This really confuses me. Clearly, Ben spent a huge amount of time on this post (which has presumably involved weeks or months of research), so why not wait one additional week for Nonlinear to provide what they say is proof that his post contains substantial misinformation? Of course, if the evidence provided by nonlinear is weak, he should treat it as such, but if it is strong, it should also be treated as such. I struggle to wrap my head around the decision not to look at that evidence. I am also confused why Ben, despite spending a huge amount of time on this research, apparently didn't seek out this evidence from Nonlinear long ago.

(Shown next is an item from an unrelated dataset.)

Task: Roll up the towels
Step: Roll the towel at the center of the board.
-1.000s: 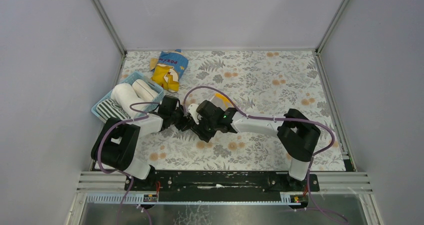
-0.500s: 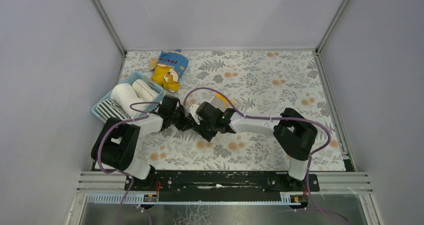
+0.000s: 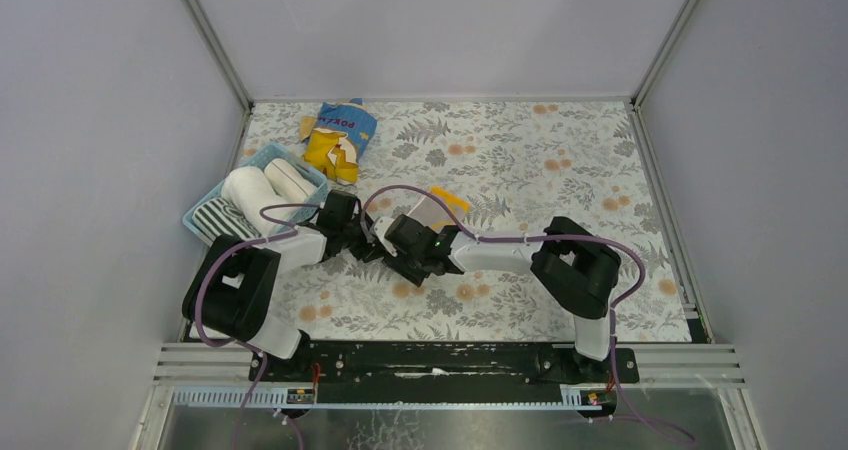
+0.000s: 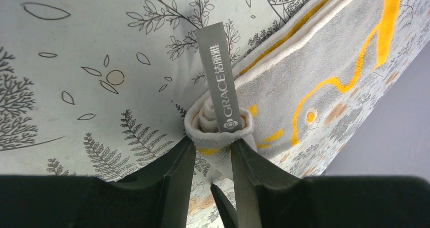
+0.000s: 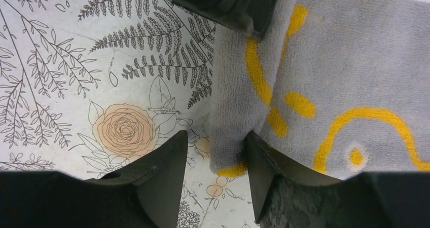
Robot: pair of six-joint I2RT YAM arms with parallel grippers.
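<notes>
Beige, yellow-marked towel (image 4: 324, 71), soft and floppy, lies on the floral surface (image 4: 76, 45), its started roll clenched in the left hand (image 4: 212, 143), while the right hand (image 5: 216, 137) straddles the same edge, grip unclear; it looks best held at the roll's ends.

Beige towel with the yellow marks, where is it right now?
In the top view, the beige towel lies mid-table, right of the light blue basket. The left gripper pinches its rolled end; the right gripper straddles its edge.
</notes>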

To clarify: I think it’s very important in situations like this not to let the group being criticized have a way to delay publication indefinitely. If I were in Ben’s shoes, I believe what I would have done is say something like, “You have exactly one week to provide proof of any false claims in this post (and I’ll remove any claim you can prove is false) then I’m publishing the post no matter what at that time.” This is very similar to the policy we use for our Transparent Replications project (where we replicate psychology results of publications in top journals), and we have found it to work well. We give the original authors a specific window of time during which they can point out any errors we may have made (which is at least a week). This helps make sure our replications are accurate, fair, and correct, and yet the teams being replicated have no say over whether the replications are released (they always are released regardless of whether we get a response).
 

It seems to me that basic norms of good epistemics require that, on important topics, you look at all the evidence that can be easily acquired.
 

I also think that if you publish misinformation, you can't just undo it by updating the post later or issuing a correction. Sadly, that's not the way human minds/social information works. In other words, misinformation can't be jammed back into the bottle once it is released. I have seen numerous cases where misinformation is released only later to be retracted, in which the misinformation got way more attention than the retraction, and most people came away only with the misinformation. This seems to me to provide a strong additional reason why a small delay in the publication date appears well worth it (to me, as an outsider) to help avoid putting out a post with potentially substantial misinformation. I hope that the lesswrong/EA communities will look at all the evidence once it is released, which presumably will be in the next week or so, in order to come to a fair and accurate conclusion (based on all the evidence, whatever that accurate final conclusion turns out to be) and do better than these other cases I’ve witnessed where misinformation won the day.
 

Of course, I don't know Ben's reason for jumping to publish immediately, so I can't evaluate his reasons directly.
 

Disclaimer: I am friends with multiple people connected to this post.  As a reminder, I wish well for everyone involved, and I wish for the truth to be known, whatever that truth happens to be. I have acted (informally) as an advisor to nonlinear (without pay) - all that means, though, is that every so often, team members there will reach out to me to ask for my advice on things.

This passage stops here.